Framework of Apache Hadoop is composed of following four modules:
- Hadoop Common or Hadoop Core: It is a collection of common libraries and utilities to support other Hadoop modules. In the Hadoop framework this is a essential module and designed in such a manner that hardware failures are automatically handled in software by the Hadoop Framework. As it provides basic processes and essential services such as abstraction of the operating system and its file system it is also considered as the base/core of the Hadoop framework. It also contains the necessary JAR files and scripts required to start Hadoop. It also provides source code and documentation from the Hadoop Community.
- Hadoop YARN: Here YARN stands for Yet Another Resource Negotiator a cluster management technology. YARN supports priority environment for applications to deliver consistent operational requirements, tools governing data and ensures security for Hadoop clusters. Power of Hadoop is extended by YARN so as to adapt new technologies and to extract their advantages of linear- scale storage, processing and cost effectiveness.
- Hadoop Distributed File System (HDFS): It is JAVA based file system and provides for reliable and scalable storage of data. It supports scalability for storage upto 200 petabytes and a single cluster of 4500 servers. With the simultaneous use of HDFS file system and YARN enabled multiple data access application, Hadoop can answer the questions thereby risking the previous data platforms.

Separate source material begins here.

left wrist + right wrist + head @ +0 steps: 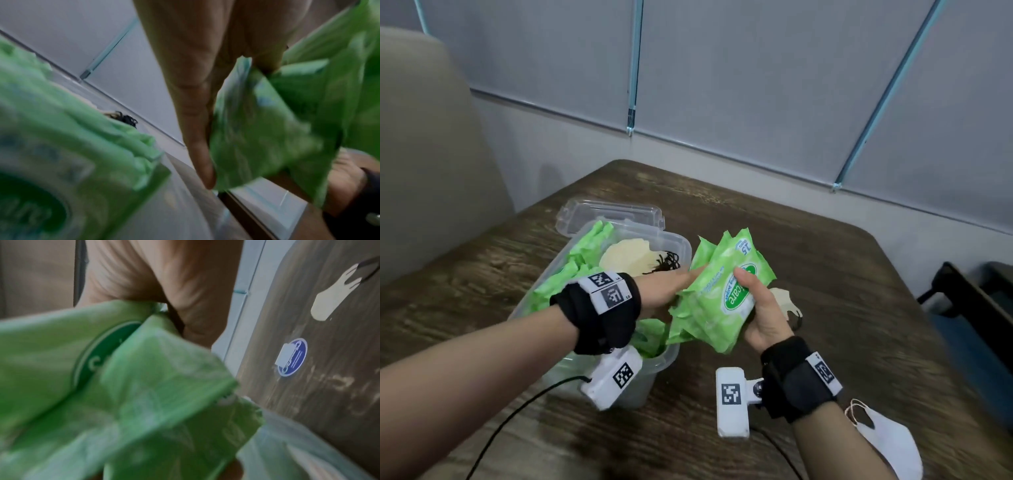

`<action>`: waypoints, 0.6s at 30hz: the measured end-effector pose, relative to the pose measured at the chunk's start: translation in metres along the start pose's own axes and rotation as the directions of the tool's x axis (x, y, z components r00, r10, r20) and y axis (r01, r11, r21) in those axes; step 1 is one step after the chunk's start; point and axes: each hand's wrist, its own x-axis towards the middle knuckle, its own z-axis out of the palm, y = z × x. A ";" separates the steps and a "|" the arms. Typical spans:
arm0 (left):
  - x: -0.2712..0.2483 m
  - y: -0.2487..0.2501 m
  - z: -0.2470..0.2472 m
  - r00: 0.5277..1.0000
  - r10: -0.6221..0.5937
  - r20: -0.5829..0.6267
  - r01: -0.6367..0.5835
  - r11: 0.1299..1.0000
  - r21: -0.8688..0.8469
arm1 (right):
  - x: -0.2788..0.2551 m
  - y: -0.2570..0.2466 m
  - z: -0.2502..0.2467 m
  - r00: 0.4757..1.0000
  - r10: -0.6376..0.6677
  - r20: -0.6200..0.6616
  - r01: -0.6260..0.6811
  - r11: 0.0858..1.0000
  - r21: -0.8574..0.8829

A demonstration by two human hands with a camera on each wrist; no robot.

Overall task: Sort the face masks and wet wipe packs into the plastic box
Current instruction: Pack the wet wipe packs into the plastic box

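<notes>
My right hand [751,298] grips a stack of green wet wipe packs [722,291] just right of the clear plastic box [654,371], thumb on the top label. My left hand [681,279] reaches over the box, its straight fingers [195,129] pressed against the stack's left side [257,138]. The box holds several green packs [582,253] and a cream face mask [626,260] with black ear loops. The right wrist view is filled by the held packs [144,394]. On the table, a cream mask [786,298] lies behind my right hand and a white mask [890,442] near my right forearm.
The box's clear lid [609,212] lies behind it. A blue round sticker [292,356] sits on the wooden table [825,246]. A beige chair back [431,154] stands to the left, and dark furniture [979,308] to the right. Camera cables trail off the near edge.
</notes>
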 end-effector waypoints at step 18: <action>-0.032 -0.002 -0.106 0.992 0.121 0.017 -0.116 0.886 0.449 | -0.005 -0.011 0.101 0.980 -0.040 0.196 0.195 -0.021 -0.981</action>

Hadoop Distributed File System derived from GFS (Google File System) and supports a distributed file system that runs on large clusters of small computers in a manner which is reliable and fault free.
HDFS is based on distributed file system, is fault free and scalable and works along with data access applications controlled by YARN. As the storage and computation is distributed it can grow with demand in a linear way keeping it economical for every incremental increase in storage.

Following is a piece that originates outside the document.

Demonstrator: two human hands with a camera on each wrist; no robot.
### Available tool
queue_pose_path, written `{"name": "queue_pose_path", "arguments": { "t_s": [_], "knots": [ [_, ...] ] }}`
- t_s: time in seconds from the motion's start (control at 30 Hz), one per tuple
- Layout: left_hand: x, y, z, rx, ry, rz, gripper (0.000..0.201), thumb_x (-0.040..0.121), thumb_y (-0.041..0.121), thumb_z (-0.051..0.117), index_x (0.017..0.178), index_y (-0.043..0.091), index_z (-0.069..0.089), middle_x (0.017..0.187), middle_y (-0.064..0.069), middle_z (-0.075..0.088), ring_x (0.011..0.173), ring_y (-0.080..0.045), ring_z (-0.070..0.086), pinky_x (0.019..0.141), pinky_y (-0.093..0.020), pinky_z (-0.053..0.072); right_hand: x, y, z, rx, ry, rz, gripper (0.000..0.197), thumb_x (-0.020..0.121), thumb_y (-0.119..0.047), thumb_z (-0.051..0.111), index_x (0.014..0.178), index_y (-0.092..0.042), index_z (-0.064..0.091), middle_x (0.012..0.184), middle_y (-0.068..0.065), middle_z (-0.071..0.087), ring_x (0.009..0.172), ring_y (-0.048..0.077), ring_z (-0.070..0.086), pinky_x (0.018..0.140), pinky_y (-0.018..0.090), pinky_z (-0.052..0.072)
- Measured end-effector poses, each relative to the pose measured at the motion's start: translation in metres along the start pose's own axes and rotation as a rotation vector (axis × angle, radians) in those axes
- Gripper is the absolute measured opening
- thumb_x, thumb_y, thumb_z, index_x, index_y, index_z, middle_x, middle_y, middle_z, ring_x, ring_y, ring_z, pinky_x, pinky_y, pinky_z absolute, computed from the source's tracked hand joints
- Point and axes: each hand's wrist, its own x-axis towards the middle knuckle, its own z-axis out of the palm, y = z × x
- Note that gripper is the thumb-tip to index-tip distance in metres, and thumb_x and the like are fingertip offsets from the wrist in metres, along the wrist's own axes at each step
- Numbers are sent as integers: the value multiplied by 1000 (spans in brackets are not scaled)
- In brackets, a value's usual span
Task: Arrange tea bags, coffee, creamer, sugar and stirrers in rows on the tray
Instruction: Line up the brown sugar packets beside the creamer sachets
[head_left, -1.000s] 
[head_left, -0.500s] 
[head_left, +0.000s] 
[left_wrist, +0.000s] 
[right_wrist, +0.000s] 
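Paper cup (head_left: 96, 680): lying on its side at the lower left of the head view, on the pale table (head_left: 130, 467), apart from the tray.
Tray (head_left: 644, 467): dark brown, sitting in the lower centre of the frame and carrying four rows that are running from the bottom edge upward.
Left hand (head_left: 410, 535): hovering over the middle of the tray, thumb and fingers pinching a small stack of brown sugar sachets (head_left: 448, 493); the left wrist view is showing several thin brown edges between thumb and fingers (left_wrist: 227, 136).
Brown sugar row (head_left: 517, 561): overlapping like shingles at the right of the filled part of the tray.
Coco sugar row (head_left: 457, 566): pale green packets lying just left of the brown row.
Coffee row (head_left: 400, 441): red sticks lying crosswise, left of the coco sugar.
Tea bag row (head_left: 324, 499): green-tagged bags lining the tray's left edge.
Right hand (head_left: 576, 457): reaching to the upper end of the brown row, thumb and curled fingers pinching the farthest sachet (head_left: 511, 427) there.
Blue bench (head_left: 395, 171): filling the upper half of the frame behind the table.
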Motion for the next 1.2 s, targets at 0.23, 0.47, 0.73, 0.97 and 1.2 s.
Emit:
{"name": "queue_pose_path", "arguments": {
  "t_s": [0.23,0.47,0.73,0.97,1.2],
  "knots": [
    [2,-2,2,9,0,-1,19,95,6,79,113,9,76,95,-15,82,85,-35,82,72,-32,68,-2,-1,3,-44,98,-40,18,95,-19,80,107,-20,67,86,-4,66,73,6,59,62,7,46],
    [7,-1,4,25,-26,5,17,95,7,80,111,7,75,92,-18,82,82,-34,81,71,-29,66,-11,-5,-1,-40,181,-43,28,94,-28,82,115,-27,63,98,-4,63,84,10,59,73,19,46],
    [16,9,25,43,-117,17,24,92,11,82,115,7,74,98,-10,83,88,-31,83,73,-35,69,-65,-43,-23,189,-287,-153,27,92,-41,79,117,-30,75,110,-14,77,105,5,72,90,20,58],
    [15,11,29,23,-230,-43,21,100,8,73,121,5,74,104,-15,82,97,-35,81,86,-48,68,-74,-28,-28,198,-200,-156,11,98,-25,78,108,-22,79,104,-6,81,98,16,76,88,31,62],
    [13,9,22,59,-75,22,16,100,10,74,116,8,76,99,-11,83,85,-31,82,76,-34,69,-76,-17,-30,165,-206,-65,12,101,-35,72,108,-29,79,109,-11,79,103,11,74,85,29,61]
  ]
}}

HDFS is based on a Master – Slave architecture where master comprises of single node called Name Node that manages the file system metadata and the slave comprises of single or multiple servers called Data Nodes that stores the actual data as shown in the figure.
The Master- Slave node structure in Hadoop
How it functions: A file gets split into blocks and these blocks are split and stored in data nodes as instructed by the Name Node (Master Node). The Data Nodes takes care of read and write functions and on the instructions of Name Node are also responsible for block replication, creation and deletion.
4. Hadoop Map Reduce: It is a software for writing applications to process large amount of structured, semi-structured and unstructured data stored in the HDFS system.
It performs two different categories of tasks:
- The Map Task- It takes the input data, converts it into a set of data and then these individual elements are broken into a finite ordered list of elements or tuples (keys/pairs)
- The Reduce Task- It takes the output of Map Task as input and converts the data arranged into a finite ordered list of elements into a smaller set of list of elements. This task is always followed by Map Task.
The Map Reduce consists of Master Job Tracker and a slave Task Tracker per cluster node. Resource consumption and availability, scheduling the jobs component tasks on the slaves, resource management and monitoring and re-executing the failed jobs are all managed by Master Job Tracker whereas executing the tasks assigned by the master and to periodically provide task status information to the master is managed by the Slave Task Tracker.